As we were to witness later, on October 15, 1987, Cpt. Thomas Sankara could not “prevent” Houphouet-Boigny “from sleeping” because Sankara was murdered, in one of the most treacherous plots in human history, in a coup led by Blaise Compaoré… “Et tu, Compaoré!” In 1985, Compaoré married Chantal Terrasson de Fougères, now Mrs. Chantal Compaoré, as proposed by Houphouet-Boigny, and returned home with a luxurious Mercedes-Benz car as a gift from his mentor.
Putting two and two together, Houphouet-Boigny’s reasons for providing safe haven to war lords, and resources to Blaise Compaoré, to me, are not other than assisting France in maintaining her grip over oil and other mineral-producing African countries like Nigeria, Angola, Liberia and Sierra-Leone, but also for Houphouet-Boigny himself to revert the trend of loosing farm hands in Ivorian cocoa farms. He did that because soon after Sankara came to power, Burkinabes began returning home en masse, leaving behind the works they were doing in Ivorian cocoa and coffee plantations. Consequently, cocoa production took a deep plunge in Côte d’Ivoire in the mid to late 1980’s.

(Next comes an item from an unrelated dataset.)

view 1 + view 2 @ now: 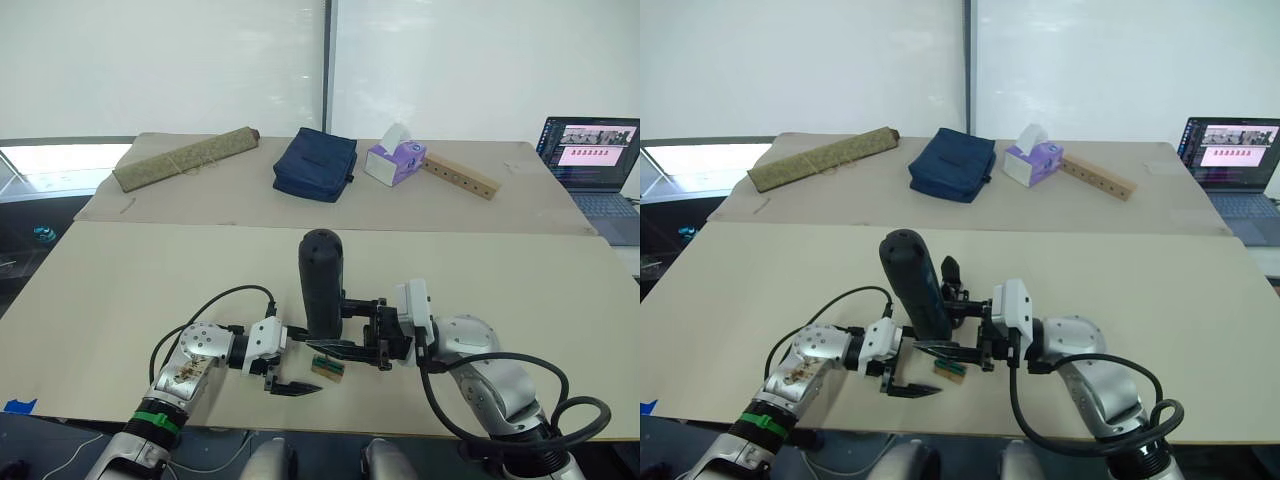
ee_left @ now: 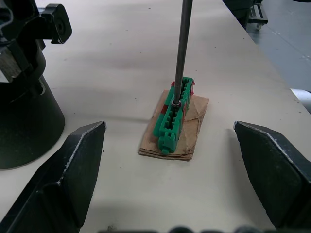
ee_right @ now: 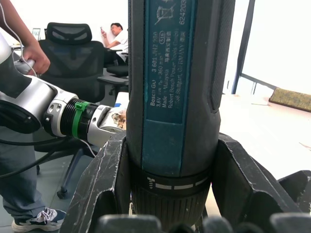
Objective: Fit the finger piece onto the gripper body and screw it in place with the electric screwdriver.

Since independence in 1957, Ghana made her first sale of crude oil in January 2011, and ranks as Sub-Saharan Africa’s seventh largest producer of oil. In July of the same year, we saw the first official visit of the Head of Government from France to Ghana… in the name of bilateral relations?
Bilateral relations must be made of more decent objects!

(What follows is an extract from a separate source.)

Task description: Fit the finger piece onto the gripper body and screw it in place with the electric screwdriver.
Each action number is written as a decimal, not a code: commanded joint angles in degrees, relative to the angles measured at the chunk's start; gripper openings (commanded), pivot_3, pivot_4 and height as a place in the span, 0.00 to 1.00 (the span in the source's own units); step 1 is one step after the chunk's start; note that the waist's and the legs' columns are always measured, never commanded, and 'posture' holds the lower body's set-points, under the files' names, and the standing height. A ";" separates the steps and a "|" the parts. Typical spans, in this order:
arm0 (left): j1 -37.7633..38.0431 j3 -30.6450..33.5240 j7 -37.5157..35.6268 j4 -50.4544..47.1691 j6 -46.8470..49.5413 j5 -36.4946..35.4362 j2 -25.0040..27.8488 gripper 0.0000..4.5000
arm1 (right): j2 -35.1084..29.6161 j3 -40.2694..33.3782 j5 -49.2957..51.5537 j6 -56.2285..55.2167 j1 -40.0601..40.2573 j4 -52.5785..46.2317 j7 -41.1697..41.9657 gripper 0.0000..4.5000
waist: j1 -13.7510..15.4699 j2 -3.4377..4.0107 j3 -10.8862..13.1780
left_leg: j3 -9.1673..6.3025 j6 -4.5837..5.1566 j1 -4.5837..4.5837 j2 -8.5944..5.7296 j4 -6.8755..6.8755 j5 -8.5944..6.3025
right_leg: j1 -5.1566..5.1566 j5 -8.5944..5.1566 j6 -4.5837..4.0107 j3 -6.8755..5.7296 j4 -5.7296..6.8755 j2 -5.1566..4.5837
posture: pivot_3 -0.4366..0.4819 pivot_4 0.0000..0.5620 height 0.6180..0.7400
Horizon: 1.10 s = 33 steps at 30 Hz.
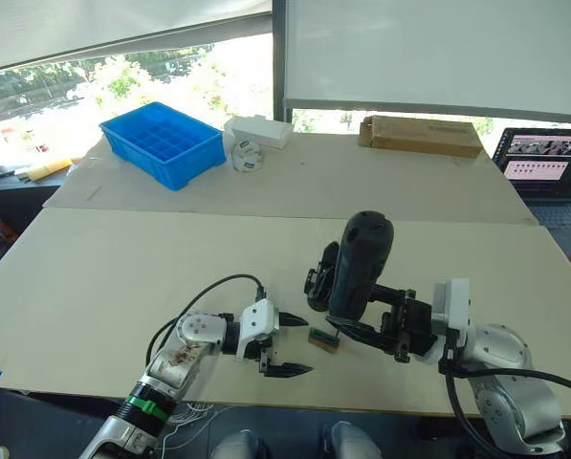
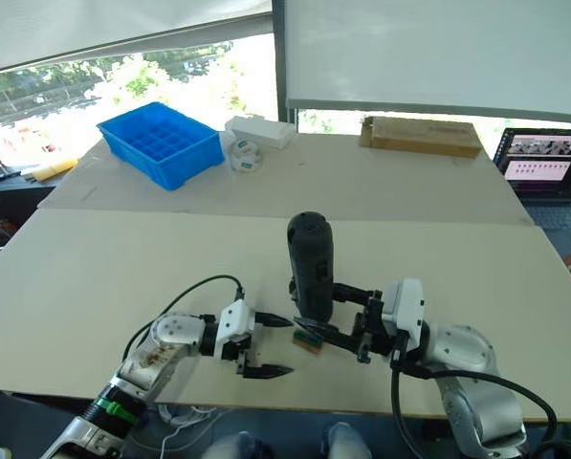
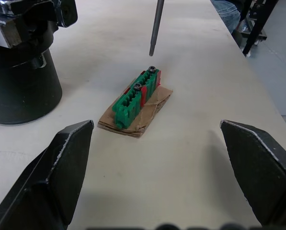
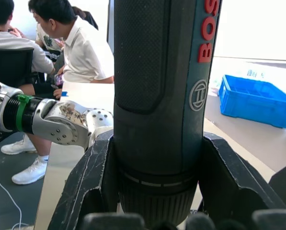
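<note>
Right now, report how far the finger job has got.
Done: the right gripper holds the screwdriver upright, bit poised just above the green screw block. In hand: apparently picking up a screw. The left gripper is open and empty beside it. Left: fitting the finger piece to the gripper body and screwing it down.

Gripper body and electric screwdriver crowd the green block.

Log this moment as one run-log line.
left claw: open, empty | right claw: shut on electric screwdriver, upright | bit above green screw block | gripper body: on table
</note>
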 commanded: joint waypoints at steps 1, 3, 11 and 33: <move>0.15 -0.56 0.72 -0.74 -0.24 0.22 -0.55 1.00 | -0.33 -0.43 0.25 -3.10 -0.14 -1.04 0.27 0.42 | 0.01 0.00 0.00 | 0.00 0.01 0.00 0.00 0.00 0.00 | 0.00 0.00 0.00 0.00 0.00 -0.01 | 0.48 0.27 1.00; 0.26 -0.46 0.92 -0.50 -0.24 0.20 -0.61 1.00 | -0.50 -0.23 -0.17 -3.38 0.21 -0.74 0.53 0.42 | 0.03 0.00 0.00 | 0.00 0.01 0.00 0.00 0.01 -0.01 | 0.00 0.00 0.00 0.00 0.01 -0.03 | 0.48 0.27 1.00; 0.83 -0.25 0.57 0.38 -1.13 0.22 0.02 1.00 | -0.26 0.02 -0.30 -4.32 0.71 -0.35 0.13 0.42 | 0.00 0.00 0.00 | -0.02 0.03 0.02 0.00 0.03 -0.02 | 0.00 0.00 0.00 0.00 0.09 -0.08 | 0.48 0.27 1.00; 3.09 -1.07 1.61 -4.95 2.24 -0.16 0.37 1.00 | -0.34 1.10 -0.79 -4.25 0.50 0.34 -0.26 0.42 | 0.00 0.00 0.00 | -0.05 0.06 0.04 0.00 0.04 -0.03 | 0.00 -0.04 -0.02 -0.01 0.17 -0.20 | 0.48 0.27 1.00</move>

Here is my take on this: France has never come to term with the simple fact that colonization is now history, and true partnership between nations must be the only rule of the global game. Like a predator, France is constantly lurking around the globe in her hungry search for economic opportunities.

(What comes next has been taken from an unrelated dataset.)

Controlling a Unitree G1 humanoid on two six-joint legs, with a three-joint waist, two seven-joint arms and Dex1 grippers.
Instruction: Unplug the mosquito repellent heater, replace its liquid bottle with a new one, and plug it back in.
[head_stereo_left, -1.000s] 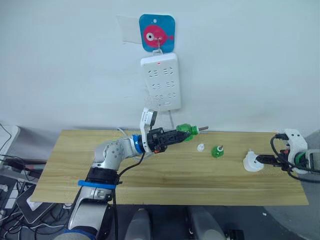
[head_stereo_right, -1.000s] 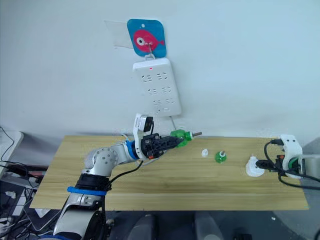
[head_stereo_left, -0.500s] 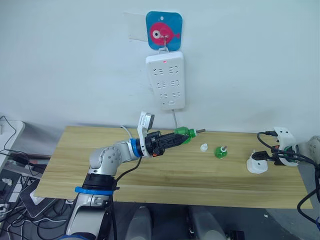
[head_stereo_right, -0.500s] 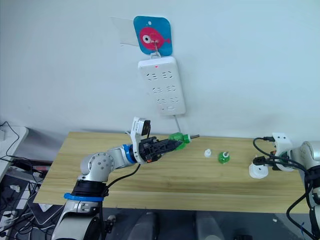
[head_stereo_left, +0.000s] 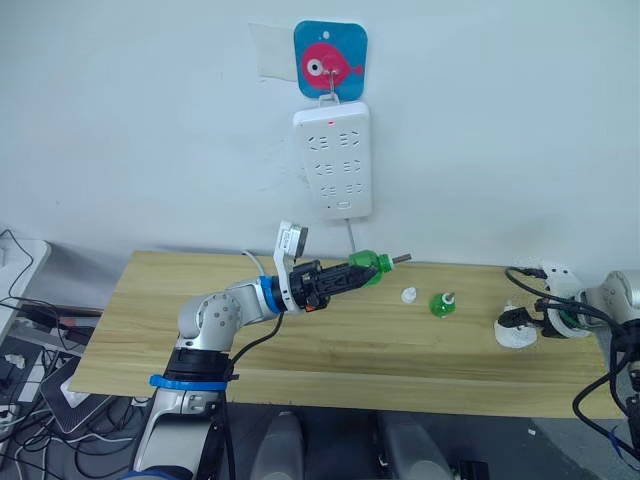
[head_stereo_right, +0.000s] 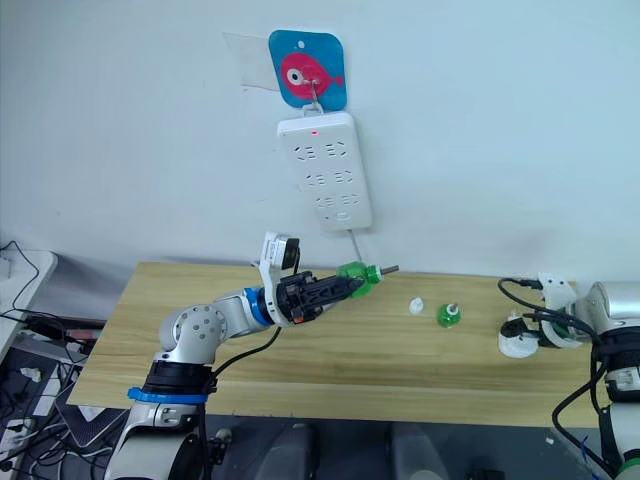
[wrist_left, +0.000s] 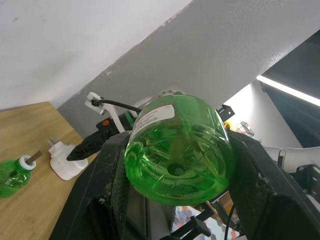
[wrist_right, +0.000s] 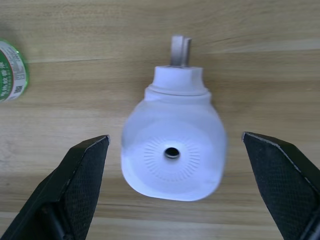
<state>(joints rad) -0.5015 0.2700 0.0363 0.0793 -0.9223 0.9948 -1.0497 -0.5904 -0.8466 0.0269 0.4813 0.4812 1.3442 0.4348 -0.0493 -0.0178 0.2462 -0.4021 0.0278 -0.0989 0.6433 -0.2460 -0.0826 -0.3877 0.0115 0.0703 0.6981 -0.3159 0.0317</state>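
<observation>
- Lying at the right edge of the frame on the table (head_stereo_left: 330, 340), the mosquito repellent heater (wrist_right: 172, 150) was centred between the wide-apart jaws of the right gripper (wrist_right: 175, 192), vent uppermost, plug prongs pointing away.
- A green bottle (head_stereo_left: 365, 265) was clamped in the left gripper (head_stereo_left: 345, 275), well apart, wick end towards the heater.

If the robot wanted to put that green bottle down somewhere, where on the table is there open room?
The widest bare stretch of the wooden table runs from its left end to the left hand holding the green bottle. The front strip is bare too. The right end is crowded: small white cap, second green bottle, then the white heater between the right hand's open fingers.
</observation>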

It is still time to turn down France and her so-called bilateral assistance to Ghana because, given the chance the French are looking for, they will soon want to dominate Ghana’s emerging economy and if that does not work in their favour, then we must not be surprised to wake up one morning only to discover that: (1) someone from the Western Region of Ghana has declared secession from the rest of the country; (2) in the cacophony and disinformation by foreign media that will ensue, attempts to insult our intelligence will be made by trying to make us believe that the rest of Ghana is led by a notorious dictator; (3) that Ghana’s elected president - branded a dictator - must be removed very quickly to avert crimes against humanity. Needless to say that United Nations forces that would be deployed to Ghana can count on French troops from nearby Côte d’Ivoire, Senegal and Gabon “to free the people of Ghana from the grip of a dictator.”
Right now, France must be seen as a destitute that lacks the humility of asking for the help that she needs, but one that is ready to encroach on Ghana’s wealth by condescending in the name of a €40 million loan and a €500,000 grant just to achieve her goal.
How much is €40.5 million compared to the gains that await the French government and private businesses in France if they are allowed to put their filthy hands in Ghana’s economy?